Copy out the lines of the listing from the one containing "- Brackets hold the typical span" onward, through the last, without altering any.

Segment Open

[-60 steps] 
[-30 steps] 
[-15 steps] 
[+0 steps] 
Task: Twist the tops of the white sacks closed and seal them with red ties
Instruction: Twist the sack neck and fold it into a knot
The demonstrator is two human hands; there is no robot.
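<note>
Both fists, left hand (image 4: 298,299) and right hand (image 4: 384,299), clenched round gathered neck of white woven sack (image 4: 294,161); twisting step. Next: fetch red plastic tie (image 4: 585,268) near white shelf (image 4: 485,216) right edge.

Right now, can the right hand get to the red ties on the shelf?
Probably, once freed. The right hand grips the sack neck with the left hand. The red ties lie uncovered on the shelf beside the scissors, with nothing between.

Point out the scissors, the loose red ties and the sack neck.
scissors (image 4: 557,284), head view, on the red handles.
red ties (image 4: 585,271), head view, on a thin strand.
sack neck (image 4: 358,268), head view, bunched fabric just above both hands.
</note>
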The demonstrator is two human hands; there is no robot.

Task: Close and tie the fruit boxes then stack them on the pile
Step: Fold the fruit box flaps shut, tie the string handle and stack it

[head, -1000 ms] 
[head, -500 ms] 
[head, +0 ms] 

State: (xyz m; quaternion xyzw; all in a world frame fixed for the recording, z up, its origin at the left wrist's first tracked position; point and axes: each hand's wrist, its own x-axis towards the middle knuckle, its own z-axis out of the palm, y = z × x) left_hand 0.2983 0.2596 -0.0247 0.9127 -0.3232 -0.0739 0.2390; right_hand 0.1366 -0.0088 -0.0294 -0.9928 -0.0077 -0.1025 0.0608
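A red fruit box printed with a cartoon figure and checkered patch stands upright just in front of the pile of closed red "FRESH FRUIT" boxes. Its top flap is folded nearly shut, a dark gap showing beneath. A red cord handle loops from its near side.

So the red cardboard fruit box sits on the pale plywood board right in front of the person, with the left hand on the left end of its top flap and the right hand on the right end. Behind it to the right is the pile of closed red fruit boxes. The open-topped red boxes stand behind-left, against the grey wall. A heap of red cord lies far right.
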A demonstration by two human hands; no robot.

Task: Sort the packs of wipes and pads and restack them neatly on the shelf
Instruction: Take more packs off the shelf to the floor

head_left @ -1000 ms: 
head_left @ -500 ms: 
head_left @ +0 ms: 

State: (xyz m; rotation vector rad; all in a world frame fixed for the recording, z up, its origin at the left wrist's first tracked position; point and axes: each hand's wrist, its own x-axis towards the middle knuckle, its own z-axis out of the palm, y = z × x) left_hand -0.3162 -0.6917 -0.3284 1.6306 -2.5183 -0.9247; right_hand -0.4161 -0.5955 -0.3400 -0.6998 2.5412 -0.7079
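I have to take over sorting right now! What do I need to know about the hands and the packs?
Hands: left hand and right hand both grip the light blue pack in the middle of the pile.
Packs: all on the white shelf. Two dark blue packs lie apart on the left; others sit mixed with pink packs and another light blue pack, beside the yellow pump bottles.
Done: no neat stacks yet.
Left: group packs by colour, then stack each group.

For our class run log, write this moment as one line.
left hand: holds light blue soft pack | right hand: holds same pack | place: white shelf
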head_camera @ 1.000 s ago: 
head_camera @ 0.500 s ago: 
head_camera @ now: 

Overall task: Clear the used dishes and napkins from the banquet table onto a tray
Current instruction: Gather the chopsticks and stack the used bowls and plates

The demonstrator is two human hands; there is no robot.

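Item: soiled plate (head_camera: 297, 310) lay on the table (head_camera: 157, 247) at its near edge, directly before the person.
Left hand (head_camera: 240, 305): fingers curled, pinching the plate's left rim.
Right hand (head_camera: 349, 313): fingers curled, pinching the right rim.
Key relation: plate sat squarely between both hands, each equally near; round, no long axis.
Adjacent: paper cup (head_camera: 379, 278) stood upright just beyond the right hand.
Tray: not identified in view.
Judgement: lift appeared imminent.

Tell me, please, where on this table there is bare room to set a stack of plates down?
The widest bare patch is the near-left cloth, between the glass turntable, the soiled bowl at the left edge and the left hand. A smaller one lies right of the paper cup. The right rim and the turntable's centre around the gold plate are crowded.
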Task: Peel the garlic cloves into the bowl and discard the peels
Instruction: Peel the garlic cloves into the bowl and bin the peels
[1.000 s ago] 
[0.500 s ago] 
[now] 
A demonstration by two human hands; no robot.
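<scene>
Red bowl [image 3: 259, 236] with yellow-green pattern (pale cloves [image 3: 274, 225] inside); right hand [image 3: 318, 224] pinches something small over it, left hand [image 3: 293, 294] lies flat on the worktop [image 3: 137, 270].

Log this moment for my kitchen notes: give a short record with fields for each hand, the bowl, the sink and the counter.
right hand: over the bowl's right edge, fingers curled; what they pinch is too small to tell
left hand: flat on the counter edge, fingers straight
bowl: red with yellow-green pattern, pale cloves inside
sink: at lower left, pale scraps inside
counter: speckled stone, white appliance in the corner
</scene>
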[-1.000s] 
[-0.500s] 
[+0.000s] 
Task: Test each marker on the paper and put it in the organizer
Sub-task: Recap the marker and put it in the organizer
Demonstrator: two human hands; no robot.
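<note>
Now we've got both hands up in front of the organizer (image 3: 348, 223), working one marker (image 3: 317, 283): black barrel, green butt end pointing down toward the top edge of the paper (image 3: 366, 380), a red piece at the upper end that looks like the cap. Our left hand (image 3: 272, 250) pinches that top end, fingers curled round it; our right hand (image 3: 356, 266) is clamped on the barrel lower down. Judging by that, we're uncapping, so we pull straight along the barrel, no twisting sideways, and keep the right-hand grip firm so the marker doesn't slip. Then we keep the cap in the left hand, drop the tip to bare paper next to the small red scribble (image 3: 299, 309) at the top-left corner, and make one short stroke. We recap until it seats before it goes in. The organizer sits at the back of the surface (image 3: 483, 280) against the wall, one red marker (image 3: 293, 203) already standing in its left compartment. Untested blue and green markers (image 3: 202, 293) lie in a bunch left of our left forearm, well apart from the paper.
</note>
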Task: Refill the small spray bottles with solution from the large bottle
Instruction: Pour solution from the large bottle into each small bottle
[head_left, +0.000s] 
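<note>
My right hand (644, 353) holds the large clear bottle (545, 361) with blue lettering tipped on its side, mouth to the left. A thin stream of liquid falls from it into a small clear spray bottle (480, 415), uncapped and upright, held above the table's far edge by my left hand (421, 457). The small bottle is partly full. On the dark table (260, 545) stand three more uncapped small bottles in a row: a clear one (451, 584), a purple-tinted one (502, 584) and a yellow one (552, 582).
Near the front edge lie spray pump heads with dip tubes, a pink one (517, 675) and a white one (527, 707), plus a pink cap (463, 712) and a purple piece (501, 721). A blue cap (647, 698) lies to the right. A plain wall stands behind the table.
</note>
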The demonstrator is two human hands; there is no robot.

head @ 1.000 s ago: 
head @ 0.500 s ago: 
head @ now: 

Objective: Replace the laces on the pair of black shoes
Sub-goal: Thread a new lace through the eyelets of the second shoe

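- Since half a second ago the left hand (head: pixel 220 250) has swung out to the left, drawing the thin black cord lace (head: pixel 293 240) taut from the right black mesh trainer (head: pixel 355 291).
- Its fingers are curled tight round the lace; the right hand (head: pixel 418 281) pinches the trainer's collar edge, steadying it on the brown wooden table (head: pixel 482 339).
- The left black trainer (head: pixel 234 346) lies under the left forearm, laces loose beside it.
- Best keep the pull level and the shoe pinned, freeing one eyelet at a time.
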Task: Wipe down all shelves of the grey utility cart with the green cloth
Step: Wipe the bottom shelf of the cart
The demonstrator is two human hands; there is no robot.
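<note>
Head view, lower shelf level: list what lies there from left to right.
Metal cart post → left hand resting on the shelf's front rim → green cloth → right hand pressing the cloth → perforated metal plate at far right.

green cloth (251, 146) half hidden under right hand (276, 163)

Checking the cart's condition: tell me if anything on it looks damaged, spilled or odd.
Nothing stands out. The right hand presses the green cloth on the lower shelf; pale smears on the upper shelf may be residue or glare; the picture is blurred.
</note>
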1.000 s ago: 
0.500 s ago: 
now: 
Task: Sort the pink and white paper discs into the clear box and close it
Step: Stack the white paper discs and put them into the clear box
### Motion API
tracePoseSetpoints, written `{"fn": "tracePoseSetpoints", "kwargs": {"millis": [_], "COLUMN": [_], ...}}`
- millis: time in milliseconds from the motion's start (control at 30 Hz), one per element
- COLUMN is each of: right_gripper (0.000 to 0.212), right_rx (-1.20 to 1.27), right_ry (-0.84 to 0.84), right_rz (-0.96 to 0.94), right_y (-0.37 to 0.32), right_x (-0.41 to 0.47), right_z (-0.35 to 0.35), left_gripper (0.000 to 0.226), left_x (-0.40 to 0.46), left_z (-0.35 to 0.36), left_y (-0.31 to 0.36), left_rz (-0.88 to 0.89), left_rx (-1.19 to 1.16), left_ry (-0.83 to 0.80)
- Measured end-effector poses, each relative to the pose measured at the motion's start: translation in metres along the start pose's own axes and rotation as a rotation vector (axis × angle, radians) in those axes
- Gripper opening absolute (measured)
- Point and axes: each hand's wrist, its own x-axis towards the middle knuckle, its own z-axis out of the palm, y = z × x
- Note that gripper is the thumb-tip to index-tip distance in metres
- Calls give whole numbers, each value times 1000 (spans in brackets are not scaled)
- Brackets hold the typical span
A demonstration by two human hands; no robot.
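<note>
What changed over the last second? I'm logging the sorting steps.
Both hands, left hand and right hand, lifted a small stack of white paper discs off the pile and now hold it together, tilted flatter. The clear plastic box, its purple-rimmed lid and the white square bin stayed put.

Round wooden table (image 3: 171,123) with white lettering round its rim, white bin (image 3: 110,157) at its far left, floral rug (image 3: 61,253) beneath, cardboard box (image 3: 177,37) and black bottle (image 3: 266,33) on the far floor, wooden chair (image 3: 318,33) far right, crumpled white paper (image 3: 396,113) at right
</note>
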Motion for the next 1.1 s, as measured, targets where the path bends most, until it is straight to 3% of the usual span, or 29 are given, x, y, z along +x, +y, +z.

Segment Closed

* _SOLUTION TO THE PROBLEM_
- Brackets hold the typical span
A demonstration by two human hands; no robot.
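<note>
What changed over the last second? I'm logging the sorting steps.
Both hands, left hand and right hand, lifted a small stack of white paper discs off the pile and now hold it together, tilted flatter. The clear plastic box, its purple-rimmed lid and the white square bin stayed put.

Round wooden table (image 3: 171,123) with white lettering round its rim, white bin (image 3: 110,157) at its far left, floral rug (image 3: 61,253) beneath, cardboard box (image 3: 177,37) and black bottle (image 3: 266,33) on the far floor, wooden chair (image 3: 318,33) far right, crumpled white paper (image 3: 396,113) at right
</note>
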Motion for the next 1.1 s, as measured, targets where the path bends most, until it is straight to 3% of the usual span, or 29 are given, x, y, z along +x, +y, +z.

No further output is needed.